• Task brief
Once you have read the listing, retype all of it exactly.
*** Information supplied ***
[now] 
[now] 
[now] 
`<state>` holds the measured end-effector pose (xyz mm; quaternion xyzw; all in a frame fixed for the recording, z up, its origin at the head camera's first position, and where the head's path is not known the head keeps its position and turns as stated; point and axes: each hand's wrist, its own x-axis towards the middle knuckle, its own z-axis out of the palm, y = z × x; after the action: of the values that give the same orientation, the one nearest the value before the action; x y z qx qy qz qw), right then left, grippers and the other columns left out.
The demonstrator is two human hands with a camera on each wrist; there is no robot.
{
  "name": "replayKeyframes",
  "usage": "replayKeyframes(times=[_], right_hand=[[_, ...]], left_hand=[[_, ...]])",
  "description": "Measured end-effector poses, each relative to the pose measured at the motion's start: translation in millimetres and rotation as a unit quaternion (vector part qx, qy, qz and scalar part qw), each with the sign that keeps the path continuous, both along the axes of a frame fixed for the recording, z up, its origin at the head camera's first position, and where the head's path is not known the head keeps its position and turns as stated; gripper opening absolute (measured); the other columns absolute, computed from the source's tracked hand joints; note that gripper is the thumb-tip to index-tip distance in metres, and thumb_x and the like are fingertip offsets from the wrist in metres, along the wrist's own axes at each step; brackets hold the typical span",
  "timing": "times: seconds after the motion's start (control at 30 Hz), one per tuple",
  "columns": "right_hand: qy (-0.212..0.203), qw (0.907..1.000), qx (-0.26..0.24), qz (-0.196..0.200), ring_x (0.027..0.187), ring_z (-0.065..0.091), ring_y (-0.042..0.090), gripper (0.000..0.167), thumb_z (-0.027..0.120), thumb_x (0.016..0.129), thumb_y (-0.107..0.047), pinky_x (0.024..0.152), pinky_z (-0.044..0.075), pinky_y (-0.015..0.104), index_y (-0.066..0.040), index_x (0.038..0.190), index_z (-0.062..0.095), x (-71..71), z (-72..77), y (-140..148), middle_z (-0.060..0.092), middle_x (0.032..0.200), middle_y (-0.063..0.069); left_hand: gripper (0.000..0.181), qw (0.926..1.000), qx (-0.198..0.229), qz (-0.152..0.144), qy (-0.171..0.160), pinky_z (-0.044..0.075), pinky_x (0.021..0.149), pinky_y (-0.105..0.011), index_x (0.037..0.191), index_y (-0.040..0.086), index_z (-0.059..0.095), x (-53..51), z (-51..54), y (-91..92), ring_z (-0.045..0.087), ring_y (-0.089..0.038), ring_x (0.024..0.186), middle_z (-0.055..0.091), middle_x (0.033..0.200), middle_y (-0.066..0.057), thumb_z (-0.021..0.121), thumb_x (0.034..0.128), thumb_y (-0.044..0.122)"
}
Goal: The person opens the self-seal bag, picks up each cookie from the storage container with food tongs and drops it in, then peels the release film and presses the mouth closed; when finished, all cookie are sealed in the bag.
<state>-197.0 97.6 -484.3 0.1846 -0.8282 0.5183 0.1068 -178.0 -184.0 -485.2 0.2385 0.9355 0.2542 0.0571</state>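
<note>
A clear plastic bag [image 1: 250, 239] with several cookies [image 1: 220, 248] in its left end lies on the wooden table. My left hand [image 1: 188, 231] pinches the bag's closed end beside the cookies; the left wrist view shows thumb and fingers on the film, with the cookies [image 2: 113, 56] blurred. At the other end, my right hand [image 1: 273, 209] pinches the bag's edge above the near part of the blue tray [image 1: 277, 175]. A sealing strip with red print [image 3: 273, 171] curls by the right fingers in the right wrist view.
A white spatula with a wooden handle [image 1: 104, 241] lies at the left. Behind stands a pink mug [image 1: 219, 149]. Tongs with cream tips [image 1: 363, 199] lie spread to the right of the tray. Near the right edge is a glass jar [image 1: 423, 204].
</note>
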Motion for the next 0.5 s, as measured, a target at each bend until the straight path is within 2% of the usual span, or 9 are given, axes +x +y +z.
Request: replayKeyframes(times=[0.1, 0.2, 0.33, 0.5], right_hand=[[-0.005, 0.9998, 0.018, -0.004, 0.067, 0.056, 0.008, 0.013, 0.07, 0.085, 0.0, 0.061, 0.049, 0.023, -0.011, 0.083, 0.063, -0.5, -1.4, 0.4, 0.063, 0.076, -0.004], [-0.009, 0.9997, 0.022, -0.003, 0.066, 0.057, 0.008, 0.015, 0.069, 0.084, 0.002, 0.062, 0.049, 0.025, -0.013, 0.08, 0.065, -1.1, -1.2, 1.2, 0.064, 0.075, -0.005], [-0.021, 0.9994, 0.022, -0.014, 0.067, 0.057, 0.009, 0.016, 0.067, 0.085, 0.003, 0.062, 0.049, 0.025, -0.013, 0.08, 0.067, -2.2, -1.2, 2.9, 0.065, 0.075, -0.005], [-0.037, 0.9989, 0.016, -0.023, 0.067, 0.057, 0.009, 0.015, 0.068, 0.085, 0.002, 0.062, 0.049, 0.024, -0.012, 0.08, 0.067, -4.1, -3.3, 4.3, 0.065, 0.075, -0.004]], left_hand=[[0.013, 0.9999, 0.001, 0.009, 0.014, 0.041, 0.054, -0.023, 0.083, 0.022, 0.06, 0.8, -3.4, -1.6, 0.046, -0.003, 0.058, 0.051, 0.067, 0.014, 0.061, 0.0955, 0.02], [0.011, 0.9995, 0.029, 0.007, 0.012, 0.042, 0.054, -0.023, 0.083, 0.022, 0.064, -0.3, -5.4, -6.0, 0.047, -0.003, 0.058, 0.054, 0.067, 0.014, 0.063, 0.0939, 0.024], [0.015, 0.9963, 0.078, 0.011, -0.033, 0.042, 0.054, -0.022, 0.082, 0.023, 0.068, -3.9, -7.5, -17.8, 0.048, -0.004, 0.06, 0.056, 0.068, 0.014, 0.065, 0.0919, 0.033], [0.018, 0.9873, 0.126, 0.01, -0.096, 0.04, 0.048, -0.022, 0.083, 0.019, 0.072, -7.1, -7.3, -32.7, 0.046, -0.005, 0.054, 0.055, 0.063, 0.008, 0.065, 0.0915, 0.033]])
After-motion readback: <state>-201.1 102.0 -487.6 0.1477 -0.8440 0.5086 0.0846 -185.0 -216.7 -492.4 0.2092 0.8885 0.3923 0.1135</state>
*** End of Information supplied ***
• Solved problem
[now] 
[now] 
[now] 
`<state>` holds the measured end-effector pose (xyz mm; quaternion xyzw; all in a frame fixed for the recording, z up, its origin at the head camera's first position, and where the head's path is not known the head keeps its position and turns as stated; point and axes: each hand's wrist, its own x-axis towards the middle knuckle, its own z-axis out of the palm, y = z × x; after the action: of the values that give the same orientation, the one nearest the value before the action; x y z qx qy qz qw), right then left, grippers and the other columns left out.
The demonstrator is two human hands with a camera on each wrist; there is no robot.
{
  "name": "replayKeyframes",
  "usage": "replayKeyframes(times=[_], right_hand=[[_, ...]], left_hand=[[_, ...]])",
  "description": "Measured end-effector poses, each relative to the pose measured at the motion's start: translation in millimetres and rotation as a unit quaternion (vector part qx, qy, qz and scalar part qw), each with the sign that keeps the path continuous, both along the axes of a frame fixed for the recording, z up, its origin at the head camera's first position, and where the head's path is not known the head keeps its position and turns as stated; gripper opening absolute (measured); the other columns absolute, computed from the source's tracked hand joints; note that gripper is the thumb-tip to index-tip distance in metres, and thumb_x and the like are fingertip offsets from the wrist in metres, along the wrist's own axes at each step; brackets hold the typical span",
  "timing": "times: seconds after the motion's start (control at 30 Hz), one per tuple",
  "columns": "right_hand: qy (-0.212..0.203), qw (0.907..1.000), qx (-0.26..0.24), qz (-0.196..0.200), ring_x (0.027..0.187), ring_z (-0.065..0.091), ring_y (-0.042..0.090), gripper (0.000..0.167), thumb_z (-0.027..0.120), thumb_x (0.016..0.129), thumb_y (-0.107..0.047), pinky_x (0.024..0.152), pinky_z (-0.044..0.075), pinky_y (-0.015..0.104), index_y (-0.066..0.040), index_x (0.038..0.190), index_z (-0.062..0.095), x (-71..71), z (-72..77), y (-140..148), middle_z (-0.060..0.092), middle_x (0.032..0.200), middle_y (-0.063..0.069); left_hand: gripper (0.000..0.181), qw (0.926..1.000), qx (-0.198..0.229), qz (-0.152..0.144), qy (-0.171..0.160), pinky_z (-0.044..0.075), pinky_x (0.021..0.149), pinky_y (-0.105..0.011), index_x (0.037..0.191), index_y (-0.040..0.086), index_z (-0.059..0.095), x (-53..51), z (-51..54), y (-91..92), ring_z (-0.045..0.087), ring_y (-0.089..0.038), ring_x (0.024..0.186), middle_z (-0.055..0.091), middle_x (0.033..0.200), middle_y (-0.066..0.057), thumb_z (-0.021..0.121), thumb_x (0.034..0.128), thumb_y (-0.044..0.122)"
}
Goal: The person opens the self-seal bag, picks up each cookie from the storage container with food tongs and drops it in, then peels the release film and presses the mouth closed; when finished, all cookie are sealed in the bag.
<state>-197.0 97.6 -484.3 0.1846 -0.8282 0.5183 0.1068 -178.0 -184.0 -485.2 0.2385 0.9355 0.2542 0.0571</state>
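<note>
A clear plastic bag [image 1: 250, 239] with several cookies [image 1: 220, 248] in its left end lies on the wooden table. My left hand [image 1: 188, 231] pinches the bag's closed end beside the cookies; the left wrist view shows thumb and fingers on the film, with the cookies [image 2: 113, 56] blurred. At the other end, my right hand [image 1: 273, 209] pinches the bag's edge above the near part of the blue tray [image 1: 277, 175]. A sealing strip with red print [image 3: 273, 171] curls by the right fingers in the right wrist view.
A white spatula with a wooden handle [image 1: 104, 241] lies at the left. Behind stands a pink mug [image 1: 219, 149]. Tongs with cream tips [image 1: 363, 199] lie spread to the right of the tray. Near the right edge is a glass jar [image 1: 423, 204].
</note>
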Motion for the next 0.5 s, as measured, a target at each bend until the straight path is within 2% of the usual span, or 9 are given, axes +x +y +z.
Request: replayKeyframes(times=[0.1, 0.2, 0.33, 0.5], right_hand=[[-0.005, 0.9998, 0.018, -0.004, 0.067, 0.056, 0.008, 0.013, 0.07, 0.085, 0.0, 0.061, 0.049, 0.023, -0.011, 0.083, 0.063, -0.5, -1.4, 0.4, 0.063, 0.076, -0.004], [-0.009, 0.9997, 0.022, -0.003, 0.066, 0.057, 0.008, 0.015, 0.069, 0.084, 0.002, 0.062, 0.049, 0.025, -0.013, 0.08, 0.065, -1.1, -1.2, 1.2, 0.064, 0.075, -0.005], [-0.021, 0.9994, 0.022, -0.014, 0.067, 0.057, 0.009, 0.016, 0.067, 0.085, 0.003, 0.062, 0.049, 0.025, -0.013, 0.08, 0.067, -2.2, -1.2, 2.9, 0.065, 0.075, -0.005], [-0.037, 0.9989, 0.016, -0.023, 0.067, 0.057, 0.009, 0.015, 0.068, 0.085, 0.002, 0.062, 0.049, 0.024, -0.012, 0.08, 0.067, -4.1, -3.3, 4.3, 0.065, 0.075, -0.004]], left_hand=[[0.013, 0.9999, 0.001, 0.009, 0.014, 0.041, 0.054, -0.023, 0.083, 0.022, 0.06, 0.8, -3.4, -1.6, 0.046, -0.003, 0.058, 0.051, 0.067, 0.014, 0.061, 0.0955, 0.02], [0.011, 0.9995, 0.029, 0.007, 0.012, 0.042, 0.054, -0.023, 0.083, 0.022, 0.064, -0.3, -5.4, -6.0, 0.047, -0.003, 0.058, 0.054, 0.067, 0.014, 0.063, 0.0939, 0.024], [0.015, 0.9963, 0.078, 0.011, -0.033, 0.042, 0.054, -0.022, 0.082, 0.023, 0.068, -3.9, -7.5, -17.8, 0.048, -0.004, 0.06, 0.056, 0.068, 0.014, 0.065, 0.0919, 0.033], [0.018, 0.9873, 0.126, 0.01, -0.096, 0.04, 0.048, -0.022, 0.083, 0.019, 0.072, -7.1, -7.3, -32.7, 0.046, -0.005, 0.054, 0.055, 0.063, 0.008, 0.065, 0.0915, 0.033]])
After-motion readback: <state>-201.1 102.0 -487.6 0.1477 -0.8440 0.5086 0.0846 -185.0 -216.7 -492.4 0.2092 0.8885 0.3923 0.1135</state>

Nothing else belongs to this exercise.